## PROBLEM DESCRIPTION
Look below for the line containing "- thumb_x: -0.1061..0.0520"; from there, print each line exactly up to and including the line containing "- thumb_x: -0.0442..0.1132", and stop.

## DATA PROVIDED
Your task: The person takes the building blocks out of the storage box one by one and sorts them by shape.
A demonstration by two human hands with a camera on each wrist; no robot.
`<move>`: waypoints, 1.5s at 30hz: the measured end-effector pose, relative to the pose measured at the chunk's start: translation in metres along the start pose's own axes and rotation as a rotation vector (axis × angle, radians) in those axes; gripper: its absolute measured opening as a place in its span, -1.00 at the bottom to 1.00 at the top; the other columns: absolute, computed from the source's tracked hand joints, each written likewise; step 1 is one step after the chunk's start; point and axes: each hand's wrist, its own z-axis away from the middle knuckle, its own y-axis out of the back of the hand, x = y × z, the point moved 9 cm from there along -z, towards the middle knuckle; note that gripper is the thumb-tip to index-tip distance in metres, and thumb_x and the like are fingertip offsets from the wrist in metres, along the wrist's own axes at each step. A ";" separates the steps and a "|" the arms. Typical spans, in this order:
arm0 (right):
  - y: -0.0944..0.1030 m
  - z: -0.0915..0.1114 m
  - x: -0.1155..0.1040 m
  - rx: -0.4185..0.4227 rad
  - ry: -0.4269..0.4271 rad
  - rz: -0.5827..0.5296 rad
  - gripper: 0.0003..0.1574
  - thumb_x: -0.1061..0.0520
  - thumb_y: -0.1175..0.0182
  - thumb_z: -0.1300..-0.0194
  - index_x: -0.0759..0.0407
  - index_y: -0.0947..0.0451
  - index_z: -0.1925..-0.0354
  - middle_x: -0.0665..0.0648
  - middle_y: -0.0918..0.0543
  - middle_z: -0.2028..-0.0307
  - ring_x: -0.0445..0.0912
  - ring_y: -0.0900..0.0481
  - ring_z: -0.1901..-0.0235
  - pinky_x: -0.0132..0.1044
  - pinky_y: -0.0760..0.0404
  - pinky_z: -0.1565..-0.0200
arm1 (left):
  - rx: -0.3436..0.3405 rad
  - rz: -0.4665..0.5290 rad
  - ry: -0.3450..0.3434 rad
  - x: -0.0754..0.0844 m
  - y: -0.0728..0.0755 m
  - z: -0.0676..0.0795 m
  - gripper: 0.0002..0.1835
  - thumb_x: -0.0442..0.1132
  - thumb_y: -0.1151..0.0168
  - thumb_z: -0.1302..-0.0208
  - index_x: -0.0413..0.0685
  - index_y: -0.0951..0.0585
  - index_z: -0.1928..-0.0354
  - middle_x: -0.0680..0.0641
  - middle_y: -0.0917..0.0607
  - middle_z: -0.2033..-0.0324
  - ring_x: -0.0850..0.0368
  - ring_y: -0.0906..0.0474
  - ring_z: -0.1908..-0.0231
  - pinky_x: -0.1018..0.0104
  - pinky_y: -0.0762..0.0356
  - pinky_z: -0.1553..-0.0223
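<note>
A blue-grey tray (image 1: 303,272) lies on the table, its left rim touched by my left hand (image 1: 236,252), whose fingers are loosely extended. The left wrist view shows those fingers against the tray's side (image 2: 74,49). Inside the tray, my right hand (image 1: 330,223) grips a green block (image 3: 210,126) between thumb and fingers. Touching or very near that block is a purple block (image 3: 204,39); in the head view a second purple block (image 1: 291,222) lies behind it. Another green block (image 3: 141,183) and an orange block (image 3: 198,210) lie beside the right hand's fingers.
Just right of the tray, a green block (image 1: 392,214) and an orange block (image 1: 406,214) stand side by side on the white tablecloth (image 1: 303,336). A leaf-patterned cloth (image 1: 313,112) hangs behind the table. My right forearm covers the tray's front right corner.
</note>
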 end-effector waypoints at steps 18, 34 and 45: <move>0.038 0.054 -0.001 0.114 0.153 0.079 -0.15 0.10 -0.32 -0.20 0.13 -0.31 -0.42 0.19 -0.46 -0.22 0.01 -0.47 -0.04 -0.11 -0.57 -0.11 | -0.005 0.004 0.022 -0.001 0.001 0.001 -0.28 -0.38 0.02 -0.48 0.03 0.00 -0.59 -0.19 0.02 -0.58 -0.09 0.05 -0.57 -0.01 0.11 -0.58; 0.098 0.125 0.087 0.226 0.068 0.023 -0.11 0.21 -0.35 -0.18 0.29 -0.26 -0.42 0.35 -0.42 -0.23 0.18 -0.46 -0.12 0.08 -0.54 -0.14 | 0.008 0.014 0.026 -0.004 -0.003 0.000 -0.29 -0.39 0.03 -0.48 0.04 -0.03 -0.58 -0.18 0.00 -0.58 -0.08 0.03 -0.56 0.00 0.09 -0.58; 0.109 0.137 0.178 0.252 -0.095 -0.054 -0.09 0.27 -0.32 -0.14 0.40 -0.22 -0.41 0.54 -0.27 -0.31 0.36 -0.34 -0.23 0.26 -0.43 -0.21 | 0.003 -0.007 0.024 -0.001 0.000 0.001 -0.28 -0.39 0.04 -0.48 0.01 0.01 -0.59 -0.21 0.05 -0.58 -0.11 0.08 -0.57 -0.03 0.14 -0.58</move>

## TASK OUTPUT
  - thumb_x: -0.1061..0.0520
  - thumb_y: -0.1175..0.0182
  - thumb_z: -0.1300..-0.0194
  - index_x: -0.0759..0.0407
  - index_y: -0.0947..0.0451
  - index_z: -0.1925..-0.0354
  - middle_x: -0.0665..0.0648
  - middle_y: -0.0918..0.0543
  - middle_z: -0.2028..-0.0307
  - ring_x: -0.0445..0.0912
  - ring_y: -0.0900..0.0481
  - ring_z: -0.1901..-0.0235
  - pinky_x: -0.0132..0.1044
  - pinky_y: -0.0760..0.0404
  - pinky_z: -0.1565..-0.0200
arm1 (left):
  - rx: -0.3436..0.3405 rad
  - rz: -0.4665..0.5290 rad
  - ry: -0.3450..0.3434 rad
  - x: -0.0754..0.0844 m
  - y: -0.0728..0.0755 m
  - z: -0.0676..0.0795 m
  - gripper: 0.0002..0.1835
  - thumb_x: -0.0442..0.1132

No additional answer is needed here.